Spring is sprung.  So I decided to  try something I've thought about a long time: a true, floral spring salad.

I started with soome peppery Nasturtium - leaves, flowers, and nost importantly, the little green seed pods.  Then a few fragrant rose petals, followed by the tartnes of Wood Sorrel (sourgrass?), again, flowers, leaves, and stems.  All of those tossed with some crusp  iceberg lettuce and  a very light honey vinaigrette dressing.

That, enjoyed in the garden on a sunny Saturday noon, proved to be an interesting and flavorful choice,.  Perhaps a little more of the Nasturtium would have been even better


----------



## kitchenelf (Apr 12, 2003)

I love the bitterness of edible flowers!!!  I just wish we had somewhere here to buy them - and I don't have enough sun to grow them - and even if I did I'd have to do something to keep the squirrels out :-(

Your salad looks wonderful oldcoot and BW!!  What a great way to spend your lunch!


----------



## oldcoot (Apr 12, 2003)

Bitterness, "Elf?  None of these flowers (NAsturtium, Rose, or Wood Sorrel) were at all bitter to mmy taste.  I really dislike "bitter".  The Nasturtium - all parts of it, are quite peppery - especially the seed pod, wihich, when nearly ripe, is downright HOT!  Rose petals have little flavor, but add a pleasant - if fleeting - aroma.  Wood Sorrel flowers also have little flavor, but the stems, particularly, are quite tart - almost lemony.

In addition to the more commonly enjoyed (except by Carnivore) flowers, such as cauliflower, broccoli, and artichoke, we've indulged in  yucca and squash, that I can think of offhand.  None of them are bitter, either.  

Then, of course, there are the herb flowers: sage, mint, rosemary, etc, which are used more for decoration, but reflect the flavor or their herb.

So what flowers have you found bitter?   Ah - dandelion occurs to me, for one!


----------



## Coco (Apr 13, 2003)

Jeez, oldcoot.
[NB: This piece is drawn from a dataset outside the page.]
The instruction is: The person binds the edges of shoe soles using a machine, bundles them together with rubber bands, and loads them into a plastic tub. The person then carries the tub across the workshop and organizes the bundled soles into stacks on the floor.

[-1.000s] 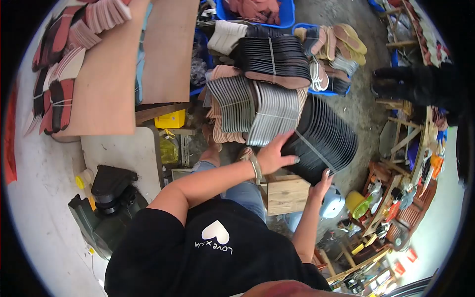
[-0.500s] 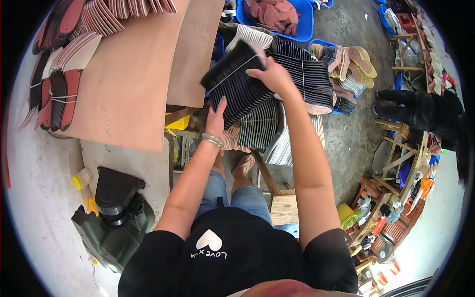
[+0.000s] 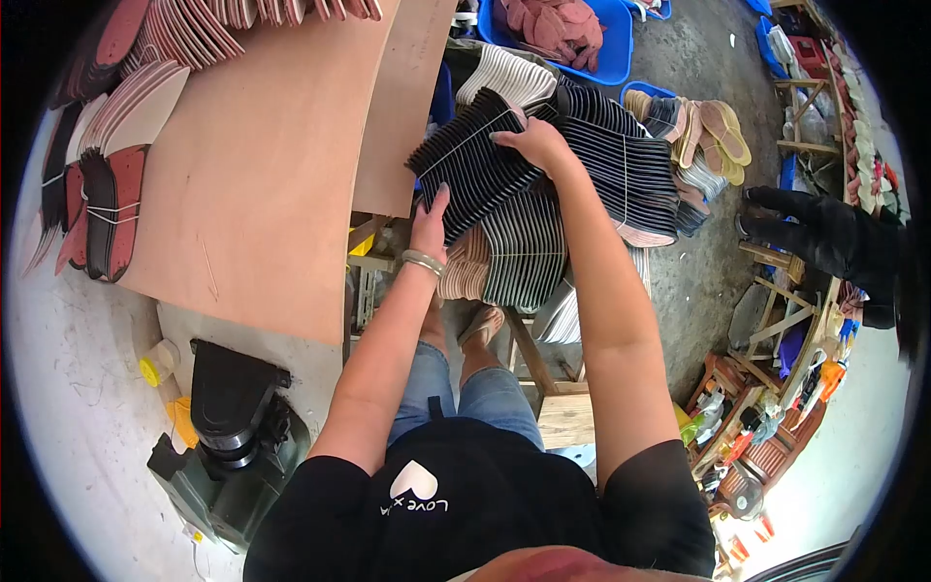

You'll contradict anything won't you?


----------



## oldcoot (Apr 13, 2003)

O.K., having the name, I'll play the game:  To contradict you, Coco, that about bitter flowers was not intended as a contradiciction, but a question.  

Kitchenelf finds flowers bitter, I don't.  So are we tasting the same flowers?

This is a Discussion board, is it not?  How can one discuss without questioning and, yes, disagreeing at times?


----------



## Coco (Apr 13, 2003)

For goodness sake.....I was just teasing! Point taken...Have a good day!


----------



## kitchenelf (Apr 15, 2003)

I think I had - geez, now I can't remember the name of the flower - was it dragonfly?  You know, the ones you can put your thumb and pointer finger in and you made them talk or bite when you were little!  I know for sure that that was one of the flowers - and it could be that the term bitter is a little off - peppery could be more like it - I'll just have to go graze in someone's garden   .

I know there were others oldcoot but I can't remember what all they were - maybe some johnny jumpups - 

I'd give anything for some sunshine to grow my own!!!!!!  

I'll have to make a trip to Charlotte - it will be my sushi and flower eating trip! LOL


----------



## Spice (Nov 14, 2003)

*Nasturtiums*

I wish I'd seen this a couple of months ago! My nasturtiums were huge and overflowed their beds. I used the flowers to decorate my salads--the colors were wonderful--from palest yellow to oranges and deep red. I didn't know the leaves were edible. Do you pickle the seed pods before you use them?
--Spice


----------